Rabbi Julia Neuberger discusses many of those issues in her book “On being Jewish” and concludes that one should never forget what happened less than sixty years ago. But it is important to be informed and to understand the nature of the society in Europe which was responsible for the crime of genocide. As Rabbi Neuberger has written.

“I desperately hope that my children will be clearer, and fairer, in their reactions to Germany and the Germans, but I do not believe they can be unless the holocaust is taught properly in Britain, in Germany, in America, in Israel, and indeed all over the world. It must be taught alongside other genocides, particularly those taking place in our time. It is a lesson which matters.”

A contemporary poet, Czeslaw Milosz, questions in recent work whether Europe has learned the lesson of the holocaust. He writes, in his poem “Sarajevo”:

 

“While a country murdered and raped calls for help from the Europe which it has trusted, they yawn.

While statesmen choose villainy and no voice is raised to call it by name …

Listening with indifference to the cries of those who perish.

Because they are after all just barbarians killing each other”.

 

The organisers of this conference are to be congratulated for including a session by the distinguished scholar, Professor Nikky Singh, whose late father – and she through her own writings – has done so much to bring about dialogue at his institute between the different world religions which have so many followers in India. The West has much to learn from such dialogue and has an obligation to jettison the stereotypes of different religions so prevalent in contemporary media coverage of international events. Irish people, too, know much about the dangers of stereotyping, albeit in a very different historical context to that of India.Fr. Michael Hurley’s latest book “Christian Unity: an ecumenical second spring?” deals with a subject with which I have been personally familiar for most of my adult life. His work in Dublin and Belfast over forty years parallels the work of Professor Singh’s father. Fr. Hurley has presented a challenge in his text to every Christian on this island when he writes that the ecumenical spirit also means acquiring a number of new and quite radical insights and convictions - that divided Christians, although they do differ, share nevertheless the one faith and are in communion with each other, although not yet perfectly.

The cover of Fr. Hurley’s book reproduces a famous Japanese woodcut by Hokusai entitled “The Hollow of the Deep Sea Wave off the Coast of Kanagawa”. It conveys a sense of the unity of things with the boat curving into the shape of the stormy waves as the crew place their confidence in the Shinto shrine at the stern of the boat.

Perhaps that Japanese woodcut is also a good image of the voyage of the churches during the past thirty years as Ireland confronted the challenges of industrialisation, urbanisation and membership of the European Union.

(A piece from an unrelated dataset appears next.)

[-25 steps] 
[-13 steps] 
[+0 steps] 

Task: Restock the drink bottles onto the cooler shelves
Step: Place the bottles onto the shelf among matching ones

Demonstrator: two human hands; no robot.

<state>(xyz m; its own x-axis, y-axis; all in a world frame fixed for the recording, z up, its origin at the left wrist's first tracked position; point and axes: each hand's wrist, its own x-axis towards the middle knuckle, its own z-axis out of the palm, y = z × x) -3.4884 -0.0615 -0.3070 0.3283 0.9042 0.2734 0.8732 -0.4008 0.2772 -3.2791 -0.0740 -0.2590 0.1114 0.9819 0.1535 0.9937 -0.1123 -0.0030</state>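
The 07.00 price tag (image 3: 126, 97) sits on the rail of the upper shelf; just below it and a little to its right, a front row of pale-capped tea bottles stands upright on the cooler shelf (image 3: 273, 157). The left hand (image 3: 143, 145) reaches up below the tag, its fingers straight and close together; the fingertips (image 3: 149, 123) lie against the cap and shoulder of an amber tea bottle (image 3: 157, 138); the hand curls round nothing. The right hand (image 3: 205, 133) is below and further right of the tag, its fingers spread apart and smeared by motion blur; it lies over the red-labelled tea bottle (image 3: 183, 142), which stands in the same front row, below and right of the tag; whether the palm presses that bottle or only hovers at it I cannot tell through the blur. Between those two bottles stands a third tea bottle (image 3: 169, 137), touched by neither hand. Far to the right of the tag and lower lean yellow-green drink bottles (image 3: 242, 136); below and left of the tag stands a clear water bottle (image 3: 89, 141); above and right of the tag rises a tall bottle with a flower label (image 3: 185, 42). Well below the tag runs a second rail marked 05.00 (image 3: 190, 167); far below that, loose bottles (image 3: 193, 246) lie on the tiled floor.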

The lectures tomorrow from Drs Ruth Barrington, Margaret MacCurtain and Christel Hugh will examine central aspects of church-state relations from the 1950s to the 1990’s.

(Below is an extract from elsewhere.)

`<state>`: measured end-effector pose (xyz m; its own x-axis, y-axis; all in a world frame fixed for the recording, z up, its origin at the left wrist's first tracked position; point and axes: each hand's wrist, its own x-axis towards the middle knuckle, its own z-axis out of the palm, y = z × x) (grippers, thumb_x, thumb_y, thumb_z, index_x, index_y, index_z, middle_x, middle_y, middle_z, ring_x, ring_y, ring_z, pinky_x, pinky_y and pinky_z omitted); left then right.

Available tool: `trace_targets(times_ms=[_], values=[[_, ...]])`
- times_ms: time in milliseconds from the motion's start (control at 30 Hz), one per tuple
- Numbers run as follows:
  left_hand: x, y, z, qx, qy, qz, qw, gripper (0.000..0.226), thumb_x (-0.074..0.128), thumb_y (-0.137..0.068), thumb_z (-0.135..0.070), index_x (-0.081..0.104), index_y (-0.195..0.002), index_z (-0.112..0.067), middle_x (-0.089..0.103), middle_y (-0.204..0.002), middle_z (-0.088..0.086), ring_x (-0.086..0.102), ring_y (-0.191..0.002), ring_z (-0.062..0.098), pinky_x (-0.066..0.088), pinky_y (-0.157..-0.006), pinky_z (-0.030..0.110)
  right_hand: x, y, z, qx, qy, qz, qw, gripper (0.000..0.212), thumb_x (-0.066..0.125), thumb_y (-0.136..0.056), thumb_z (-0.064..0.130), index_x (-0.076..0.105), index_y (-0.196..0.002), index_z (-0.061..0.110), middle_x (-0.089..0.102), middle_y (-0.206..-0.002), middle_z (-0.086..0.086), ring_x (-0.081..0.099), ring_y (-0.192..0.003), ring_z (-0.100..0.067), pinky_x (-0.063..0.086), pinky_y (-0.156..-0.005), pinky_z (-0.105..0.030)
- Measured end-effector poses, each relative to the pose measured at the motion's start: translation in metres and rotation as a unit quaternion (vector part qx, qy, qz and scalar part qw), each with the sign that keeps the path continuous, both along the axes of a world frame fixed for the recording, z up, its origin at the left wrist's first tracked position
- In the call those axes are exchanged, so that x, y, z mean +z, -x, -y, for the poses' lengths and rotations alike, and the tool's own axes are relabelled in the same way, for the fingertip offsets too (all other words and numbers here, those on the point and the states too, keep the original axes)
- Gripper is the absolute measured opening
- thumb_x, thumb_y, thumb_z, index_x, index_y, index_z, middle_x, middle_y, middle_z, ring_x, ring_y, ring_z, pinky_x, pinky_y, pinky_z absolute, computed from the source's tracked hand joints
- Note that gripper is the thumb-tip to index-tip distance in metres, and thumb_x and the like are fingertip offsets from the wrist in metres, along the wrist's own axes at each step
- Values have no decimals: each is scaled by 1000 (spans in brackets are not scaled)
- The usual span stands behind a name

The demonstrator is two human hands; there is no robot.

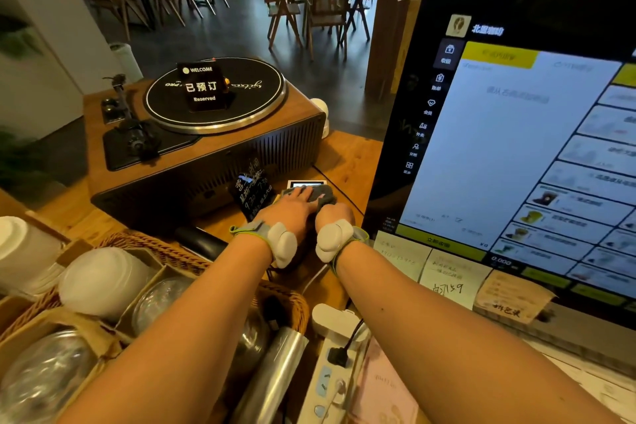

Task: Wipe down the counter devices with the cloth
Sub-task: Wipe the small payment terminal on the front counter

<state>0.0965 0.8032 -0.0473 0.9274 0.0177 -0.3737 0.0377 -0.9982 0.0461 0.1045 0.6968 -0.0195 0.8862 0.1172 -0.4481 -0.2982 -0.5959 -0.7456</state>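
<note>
Left grip [292,208] flat atop cloth [327,195], device [307,183] beneath

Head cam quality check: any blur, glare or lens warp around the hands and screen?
Head view: the large black-framed touchscreen register glows washed-out, its menu text smeared, its frame bowed by wide-angle distortion; the black Reserved sign on the wooden turntable reads sharp; the left hand on the grey cloth is slightly soft yet legible; the café behind is dim.
</note>
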Motion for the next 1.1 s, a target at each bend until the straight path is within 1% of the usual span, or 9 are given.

In Northern Ireland in the 1950s and 1960s the welfare state provided benefits to all including free secondary and free university education which were of inestimable value to the minority community. That opening up of education was so beautifully described by Bellaghy’s famous son, Seamus Heaney, in his poem “From the Canton of Expectation”, where he talks about those with “intelligences brightened and unmannerly as crowbars” with

 

“Books open in the newly wired kitchens.

Young heads that might have dozed a life away

against the flanks of milking cows were busy

paving and pencilling their first causeways

across the prescribed texts”.

The “intelligences brightened and unmannerly as crowbars” were the liberated – those who were given access to education – who could finally attain the skills and learning to break out of an existence that looked in on itself.

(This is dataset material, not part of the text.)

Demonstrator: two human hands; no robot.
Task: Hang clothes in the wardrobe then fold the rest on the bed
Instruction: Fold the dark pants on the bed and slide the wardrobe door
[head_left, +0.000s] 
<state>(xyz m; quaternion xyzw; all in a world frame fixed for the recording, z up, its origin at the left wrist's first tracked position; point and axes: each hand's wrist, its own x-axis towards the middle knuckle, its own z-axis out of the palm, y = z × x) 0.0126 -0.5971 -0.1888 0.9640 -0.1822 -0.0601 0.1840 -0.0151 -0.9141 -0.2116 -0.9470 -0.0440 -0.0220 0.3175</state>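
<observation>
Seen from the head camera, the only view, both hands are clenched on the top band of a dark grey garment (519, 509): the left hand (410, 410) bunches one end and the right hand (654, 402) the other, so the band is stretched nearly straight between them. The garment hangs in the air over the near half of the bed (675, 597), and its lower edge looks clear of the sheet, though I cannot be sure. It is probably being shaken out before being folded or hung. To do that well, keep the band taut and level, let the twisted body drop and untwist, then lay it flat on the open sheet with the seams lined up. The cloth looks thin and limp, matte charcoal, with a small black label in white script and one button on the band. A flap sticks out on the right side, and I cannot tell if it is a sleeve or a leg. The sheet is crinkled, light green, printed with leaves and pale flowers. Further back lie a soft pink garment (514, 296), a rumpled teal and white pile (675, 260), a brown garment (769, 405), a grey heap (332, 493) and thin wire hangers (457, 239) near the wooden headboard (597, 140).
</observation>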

In the last decades of the twentieth century, it is important for the churches to work as closely as possible together in order to help shape the future development of Irish society based on shared values and principles which place the weak, the marginalised, the unemployed and the poor at the centre of community priorities.

May the search for truth guide your deliberations over the next two days. I hope also that the passionate God, as written about by Professor McDonagh, guide you in your reflections.